The Fall of Rome 2017.


"Here sighs and lamentations and loud cries were echoing across the starless air...strange utterances, horrible pronouncements, accents of anger, words of suffering and voices shrill and faint, and beating hands." Canto III, The Inferno, Dante

Russia 2018 has already written itself into the history books.

Three and a half big hitters have failed to qualify: The Netherlands, finalists in 2010 and semi-finalists at Brazil 2014, were the first VIP casualty, ending up third in their qualifying group to compound the gloom swirling through the lowlands after missing out on Euro 2016. Three times losing finalists, Oranje's wait for the ultimate prize goes on.

The next big name to miss the deadline were reigning South American champions Chile, whose golden generation finished just outside the playoff spot on the last day of action. A glorious couple of years but then a cup too far.

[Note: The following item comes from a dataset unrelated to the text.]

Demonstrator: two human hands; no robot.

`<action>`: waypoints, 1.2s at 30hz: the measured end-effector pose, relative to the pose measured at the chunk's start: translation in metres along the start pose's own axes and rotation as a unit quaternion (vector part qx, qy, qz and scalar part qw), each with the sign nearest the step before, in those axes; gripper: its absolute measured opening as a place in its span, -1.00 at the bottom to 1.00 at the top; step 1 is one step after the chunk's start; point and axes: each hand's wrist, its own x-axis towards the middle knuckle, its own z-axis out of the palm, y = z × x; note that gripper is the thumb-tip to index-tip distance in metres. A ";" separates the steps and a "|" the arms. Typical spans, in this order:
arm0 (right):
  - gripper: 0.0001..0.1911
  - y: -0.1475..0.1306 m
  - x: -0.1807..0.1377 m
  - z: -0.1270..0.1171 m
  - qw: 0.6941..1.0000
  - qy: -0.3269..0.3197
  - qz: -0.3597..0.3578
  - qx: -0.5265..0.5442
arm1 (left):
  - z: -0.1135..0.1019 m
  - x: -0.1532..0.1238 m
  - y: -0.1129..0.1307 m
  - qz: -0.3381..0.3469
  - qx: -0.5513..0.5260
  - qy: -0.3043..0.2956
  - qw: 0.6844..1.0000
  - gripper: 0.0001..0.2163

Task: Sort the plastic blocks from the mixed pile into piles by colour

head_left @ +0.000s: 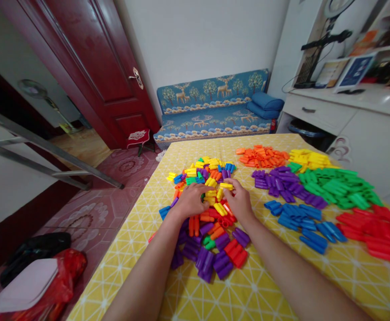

Then the USA, where MLS grows ever stronger and whose national team drew more supporters to the last World Cup than any other, ended a lamentable fifth in the fairly manageable region of CONCACAF, missing the boat by a mile and leaving its legions of new fans lost for words. Welcome to the cruel world of association football.

But none of those absences compare to the jaw-dropping fact that four-time winners and six-times finalists Italy will not be travelling to Russia next summer. This is their first World Cup qualification failure since 1958, when oriundi (overseas-born players of Italian heritage) like Eddie Firmani and Alcides Ghiggia played in blue.

Gli Azzurri's 1-0 aggregate loss to Sweden was an atomic bomb of a soccer shock and is still somewhat hard to believe: Italy are a staple of World Cups as much as Brazil, Argentina or Germany and the average supporter expects the big boys to all be there. Hell, even Panini albums are made in Italy!

But while Italy might be joint-second in the list of World Cup winning nations, a quick flick through the annals confirms a litany of tragedy as well as triumph for the Azzurri:

The Superga air crash wiped out moved of their side in 1949, in 1958 they failed to qualify having lost to little Northern Ireland and in 1962 the 'Battle of Santiago' saw them crash out of the World Cup after the most violent match in its history.

Four years later the unheralded North Koreans humiliated the Azzurri at the 1966 finals and the team was pelted with tomatoes on their return to Genoa.

In 1970 Italy won a legendary semi-final 4-3 against West Germany but then suffered the heaviest ever defeat in a World Cup final, losing 4-1 to Pele and the indomitable seleçao. Their semi-final heroics had probably knackered them out.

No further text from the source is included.